But, for the moment, Tom Andrews, thank you very much, U.N. special rapporteur on Myanmar.

Now, there were more and bigger protests across Russia against President Vladimir Putin this weekend. Thousands were detained in the harshest

crackdown in the country is seen in years. The arrests of opposition leader Alexei Navalny triggered these protests.

But the street';s anger is directed at corruption and authoritarianism at the very top. Now, while recuperating from Novichok poisoning in Germany

last year, Navalny teamed up with CNN and Bellingcat and others -- and that is a digital investigative platform -- to out the Russian intelligence

agent who poisoned him.

Moscow denies any involvement in that, but the story was just the latest of many extraordinary investigations by Bellingcat. Others include the

chemical attacks in Syria and the downing of Malaysia Airlines Flight 17.

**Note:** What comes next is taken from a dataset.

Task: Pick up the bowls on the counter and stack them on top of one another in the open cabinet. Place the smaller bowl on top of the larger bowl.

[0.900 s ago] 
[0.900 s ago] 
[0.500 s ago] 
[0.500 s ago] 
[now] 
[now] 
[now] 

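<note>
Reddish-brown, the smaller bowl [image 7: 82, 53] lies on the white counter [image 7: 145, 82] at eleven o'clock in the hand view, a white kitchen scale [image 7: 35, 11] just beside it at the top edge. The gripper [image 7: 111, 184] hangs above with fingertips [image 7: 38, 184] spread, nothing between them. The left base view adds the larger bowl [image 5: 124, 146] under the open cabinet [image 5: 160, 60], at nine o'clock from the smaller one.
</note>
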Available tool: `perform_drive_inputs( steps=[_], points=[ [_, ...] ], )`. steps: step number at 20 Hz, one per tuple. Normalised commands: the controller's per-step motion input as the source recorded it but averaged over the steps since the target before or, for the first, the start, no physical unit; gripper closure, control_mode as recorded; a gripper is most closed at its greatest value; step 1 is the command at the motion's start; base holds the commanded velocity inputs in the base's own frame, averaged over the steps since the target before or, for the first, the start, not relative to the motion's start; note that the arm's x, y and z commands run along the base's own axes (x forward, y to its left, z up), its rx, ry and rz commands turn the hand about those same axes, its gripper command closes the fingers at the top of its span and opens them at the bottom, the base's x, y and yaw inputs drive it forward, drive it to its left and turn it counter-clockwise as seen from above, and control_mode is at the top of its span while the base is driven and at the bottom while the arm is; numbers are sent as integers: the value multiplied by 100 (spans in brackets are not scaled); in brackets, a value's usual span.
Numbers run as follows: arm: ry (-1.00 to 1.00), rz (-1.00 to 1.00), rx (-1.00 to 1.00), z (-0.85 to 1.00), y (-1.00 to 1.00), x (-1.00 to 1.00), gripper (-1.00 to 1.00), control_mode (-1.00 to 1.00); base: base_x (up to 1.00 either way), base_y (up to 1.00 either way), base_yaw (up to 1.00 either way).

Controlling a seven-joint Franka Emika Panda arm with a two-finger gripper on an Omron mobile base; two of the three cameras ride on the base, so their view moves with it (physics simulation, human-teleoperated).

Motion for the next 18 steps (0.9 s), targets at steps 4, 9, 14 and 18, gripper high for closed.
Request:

Eliot Higgins is the founder. And his new book is called "We Are Bellingcat: An Intelligence Agency for the People," reinventing reporting

for the Internet age, according to one reviewer.

Eliot Higgins is joining me now from right here in the U.K.

Welcome back to the program. And congratulations on your book and your incredible investigations.

Let me start by asking you, Eliot, if you're -- you did you expect these results, I guess? I mean, I can't -- I don't know whether you can link

them, but the fact that you outed the poisoners of Navalny, Navalny went back to jail, this triggered these protests, and suddenly, who knows what's

going to happen in Russia?

How do you analyze what's going on?

ELIOT HIGGINS, FOUNDER, BELLINGCAT: Well, I mean, it's been really shocking for us to discover, through our investigations, just how many

assassinations have been done in Russia by the FSB using these nerve agents.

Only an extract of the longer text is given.